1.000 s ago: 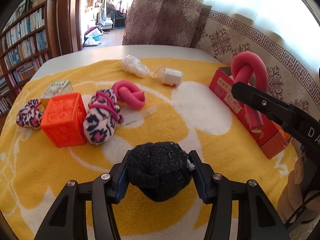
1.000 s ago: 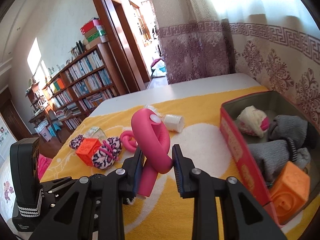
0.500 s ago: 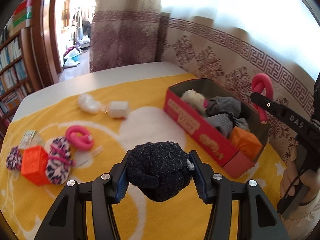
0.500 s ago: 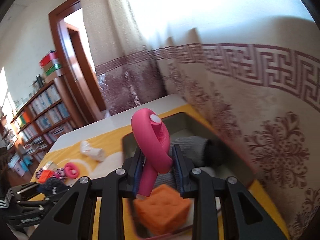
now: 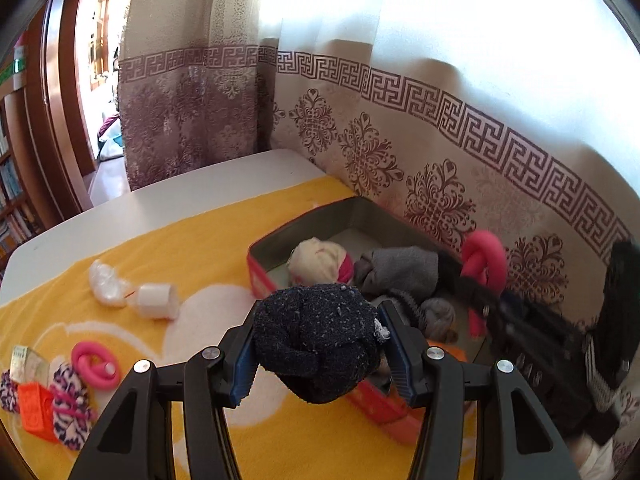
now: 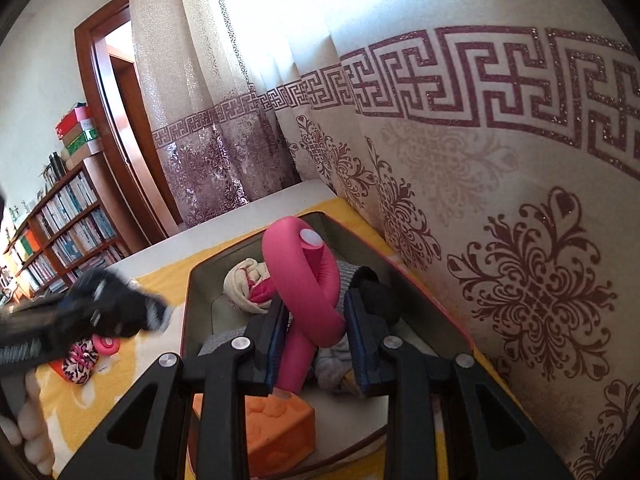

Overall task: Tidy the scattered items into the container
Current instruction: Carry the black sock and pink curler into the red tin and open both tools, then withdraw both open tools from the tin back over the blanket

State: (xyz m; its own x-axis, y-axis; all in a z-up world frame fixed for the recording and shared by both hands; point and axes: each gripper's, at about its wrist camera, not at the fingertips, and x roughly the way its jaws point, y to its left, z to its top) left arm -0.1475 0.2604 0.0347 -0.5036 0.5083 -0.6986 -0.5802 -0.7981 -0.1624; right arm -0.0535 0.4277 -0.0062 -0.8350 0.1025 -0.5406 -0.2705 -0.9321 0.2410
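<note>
My left gripper (image 5: 320,348) is shut on a dark knitted sock ball (image 5: 316,340), held above the near wall of the red tin box (image 5: 262,258). Over the box's inside, my right gripper (image 6: 314,332) is shut on a knotted pink foam roller (image 6: 308,280), seen blurred at the box's far side in the left wrist view (image 5: 482,264). Inside the box lie a cream and pink sock ball (image 6: 244,284), grey socks (image 5: 400,268) and an orange block (image 6: 280,428). The left gripper (image 6: 120,312) shows blurred at the left of the right wrist view.
On the yellow towel (image 5: 180,236) lie a white bottle (image 5: 156,300), crumpled plastic (image 5: 105,282), a second pink roller (image 5: 94,364), leopard-print sock balls (image 5: 70,400), an orange cube (image 5: 34,410) and a small carton (image 5: 24,360). A patterned curtain (image 6: 500,200) hangs right behind the box. Bookshelves (image 6: 68,228) stand at left.
Both grippers have swung right toward the box. The left one now holds the dark sock ball at its near wall. The right one has carried the pink roller over the box's inside.
</note>
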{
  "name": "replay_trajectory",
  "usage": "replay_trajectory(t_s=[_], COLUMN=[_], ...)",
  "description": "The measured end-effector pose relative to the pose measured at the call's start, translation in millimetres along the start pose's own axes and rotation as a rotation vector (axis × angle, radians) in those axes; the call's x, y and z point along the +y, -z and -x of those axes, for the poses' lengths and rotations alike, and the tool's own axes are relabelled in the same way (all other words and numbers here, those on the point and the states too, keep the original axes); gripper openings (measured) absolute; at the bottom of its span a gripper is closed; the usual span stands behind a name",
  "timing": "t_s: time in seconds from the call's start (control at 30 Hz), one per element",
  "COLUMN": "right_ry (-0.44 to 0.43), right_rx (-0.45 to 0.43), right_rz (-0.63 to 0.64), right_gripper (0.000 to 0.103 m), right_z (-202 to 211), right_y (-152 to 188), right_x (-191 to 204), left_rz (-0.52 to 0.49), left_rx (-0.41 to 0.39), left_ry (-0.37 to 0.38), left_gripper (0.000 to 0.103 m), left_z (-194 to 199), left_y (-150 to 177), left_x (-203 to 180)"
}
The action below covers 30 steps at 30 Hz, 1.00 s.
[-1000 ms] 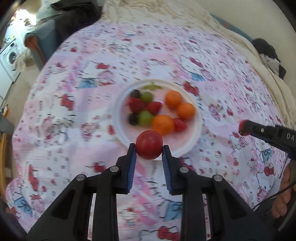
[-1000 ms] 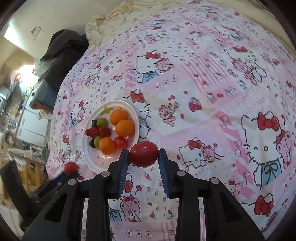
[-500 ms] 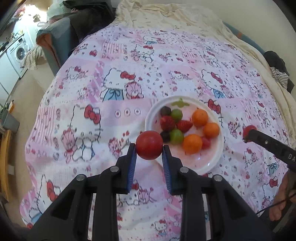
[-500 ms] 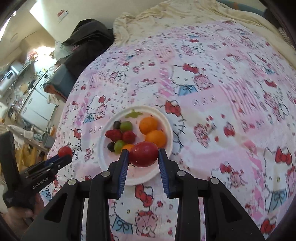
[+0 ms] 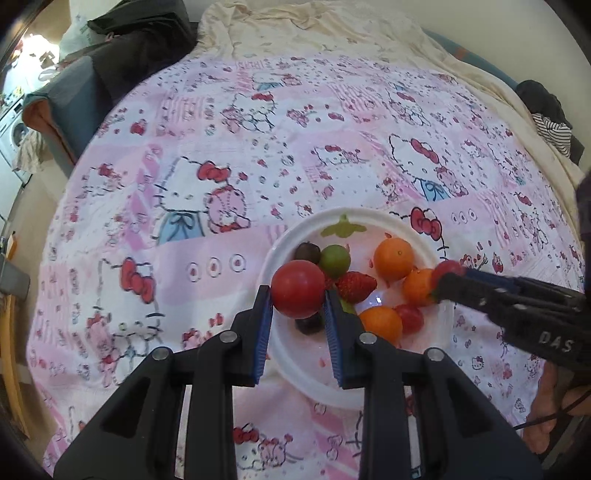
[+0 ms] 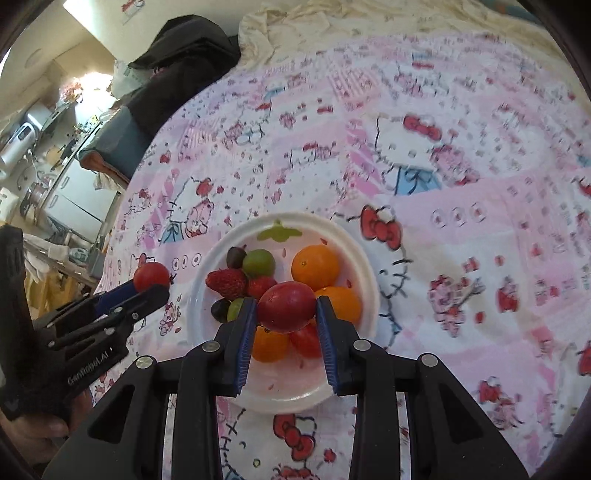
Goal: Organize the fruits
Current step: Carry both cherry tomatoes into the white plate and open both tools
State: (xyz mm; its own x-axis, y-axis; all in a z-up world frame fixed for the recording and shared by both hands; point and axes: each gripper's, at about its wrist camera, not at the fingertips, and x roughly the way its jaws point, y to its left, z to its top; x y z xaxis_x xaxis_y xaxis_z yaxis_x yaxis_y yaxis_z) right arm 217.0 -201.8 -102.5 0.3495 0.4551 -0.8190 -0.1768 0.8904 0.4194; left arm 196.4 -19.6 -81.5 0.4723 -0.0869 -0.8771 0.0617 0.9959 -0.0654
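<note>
A white plate (image 5: 369, 221) lies on the pink cartoon-print bedspread (image 5: 221, 155). It holds oranges (image 5: 393, 258), a strawberry (image 5: 356, 286), a green fruit (image 5: 334, 261), dark grapes and a small tomato. My left gripper (image 5: 297, 293) is shut on a round red fruit (image 5: 297, 284) above the plate's left rim. In the right wrist view my right gripper (image 6: 286, 302) is shut on a darker red fruit (image 6: 286, 308) over the plate (image 6: 354, 251), above the oranges. Each gripper also shows in the other's view: the right gripper (image 5: 443, 280) at the plate's right edge, the left gripper (image 6: 153, 286) left of it.
A cream blanket (image 5: 314, 33) covers the bed's far end. Dark clothes (image 6: 184, 62) lie piled on a blue chair beyond the far left corner. A striped garment (image 5: 554, 129) lies at the right edge. A person's hand (image 6: 33, 435) holds the left gripper's handle.
Both grippers have closed in on the plate, each still holding its red fruit. The right gripper has come from beside the plate to over it.
</note>
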Motion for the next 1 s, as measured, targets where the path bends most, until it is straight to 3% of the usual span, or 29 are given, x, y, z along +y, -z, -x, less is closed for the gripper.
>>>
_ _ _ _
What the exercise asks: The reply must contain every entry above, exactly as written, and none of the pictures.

The answer:
1.000 s ago: 
1.000 s ago: 
0.500 s ago: 
0.500 s ago: 
now: 
now: 

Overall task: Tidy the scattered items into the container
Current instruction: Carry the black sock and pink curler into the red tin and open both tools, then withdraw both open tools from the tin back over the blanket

State: (xyz m; its own x-axis, y-axis; all in a z-up world frame fixed for the recording and shared by both hands; point and axes: each gripper's, at about its wrist camera, not at the fingertips, and x roughly the way its jaws point, y to its left, z to its top) left arm -0.1475 0.2604 0.0347 -0.5036 0.5083 -0.6986 -0.5802 -0.7981 -0.1624; right arm -0.0535 0.4277 -0.0062 -0.8350 0.1025 -0.5406 -0.2705 -0.9321 0.2410
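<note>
My left gripper (image 5: 320,348) is shut on a dark knitted sock ball (image 5: 316,340), held above the near wall of the red tin box (image 5: 262,258). Over the box's inside, my right gripper (image 6: 314,332) is shut on a knotted pink foam roller (image 6: 308,280), seen blurred at the box's far side in the left wrist view (image 5: 482,264). Inside the box lie a cream and pink sock ball (image 6: 244,284), grey socks (image 5: 400,268) and an orange block (image 6: 280,428). The left gripper (image 6: 120,312) shows blurred at the left of the right wrist view.
On the yellow towel (image 5: 180,236) lie a white bottle (image 5: 156,300), crumpled plastic (image 5: 105,282), a second pink roller (image 5: 94,364), leopard-print sock balls (image 5: 70,400), an orange cube (image 5: 34,410) and a small carton (image 5: 24,360). A patterned curtain (image 6: 500,200) hangs right behind the box. Bookshelves (image 6: 68,228) stand at left.
Both grippers have swung right toward the box. The left one now holds the dark sock ball at its near wall. The right one has carried the pink roller over the box's inside.
</note>
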{
  "name": "replay_trajectory",
  "usage": "replay_trajectory(t_s=[_], COLUMN=[_], ...)",
  "description": "The measured end-effector pose relative to the pose measured at the call's start, translation in millimetres along the start pose's own axes and rotation as a rotation vector (axis × angle, radians) in those axes; the call's x, y and z point along the +y, -z and -x of those axes, for the poses' lengths and rotations alike, and the tool's own axes are relabelled in the same way (all other words and numbers here, those on the point and the states too, keep the original axes); gripper openings (measured) absolute; at the bottom of its span a gripper is closed; the usual span stands behind a name",
  "timing": "t_s: time in seconds from the call's start (control at 30 Hz), one per element",
  "COLUMN": "right_ry (-0.44 to 0.43), right_rx (-0.45 to 0.43), right_rz (-0.63 to 0.64), right_gripper (0.000 to 0.103 m), right_z (-202 to 211), right_y (-152 to 188), right_x (-191 to 204), left_rz (-0.52 to 0.49), left_rx (-0.41 to 0.39), left_ry (-0.37 to 0.38), left_gripper (0.000 to 0.103 m), left_z (-194 to 199), left_y (-150 to 177), left_x (-203 to 180)"
}
The action below covers 30 steps at 30 Hz, 1.00 s.
[-1000 ms] 
[-1000 ms] 
[-500 ms] 
[-500 ms] 
[+0 ms] 
[+0 ms] 
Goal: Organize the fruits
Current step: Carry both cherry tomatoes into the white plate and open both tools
State: (xyz mm; its own x-axis, y-axis; all in a z-up world frame fixed for the recording and shared by both hands; point and axes: each gripper's, at about its wrist camera, not at the fingertips, and x roughly the way its jaws point, y to its left, z to its top; x y z xaxis_x xaxis_y xaxis_z yaxis_x yaxis_y yaxis_z) right arm 217.0 -201.8 -102.5 0.3495 0.4551 -0.8190 -0.1768 0.8904 0.4194; left arm 196.4 -19.6 -81.5 0.4723 -0.0869 -0.8771 0.0617 0.9959 -0.0654
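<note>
A white plate (image 5: 369, 221) lies on the pink cartoon-print bedspread (image 5: 221, 155). It holds oranges (image 5: 393, 258), a strawberry (image 5: 356, 286), a green fruit (image 5: 334, 261), dark grapes and a small tomato. My left gripper (image 5: 297, 293) is shut on a round red fruit (image 5: 297, 284) above the plate's left rim. In the right wrist view my right gripper (image 6: 286, 302) is shut on a darker red fruit (image 6: 286, 308) over the plate (image 6: 354, 251), above the oranges. Each gripper also shows in the other's view: the right gripper (image 5: 443, 280) at the plate's right edge, the left gripper (image 6: 153, 286) left of it.
A cream blanket (image 5: 314, 33) covers the bed's far end. Dark clothes (image 6: 184, 62) lie piled on a blue chair beyond the far left corner. A striped garment (image 5: 554, 129) lies at the right edge. A person's hand (image 6: 33, 435) holds the left gripper's handle.
Both grippers have closed in on the plate, each still holding its red fruit. The right gripper has come from beside the plate to over it.
</note>
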Motion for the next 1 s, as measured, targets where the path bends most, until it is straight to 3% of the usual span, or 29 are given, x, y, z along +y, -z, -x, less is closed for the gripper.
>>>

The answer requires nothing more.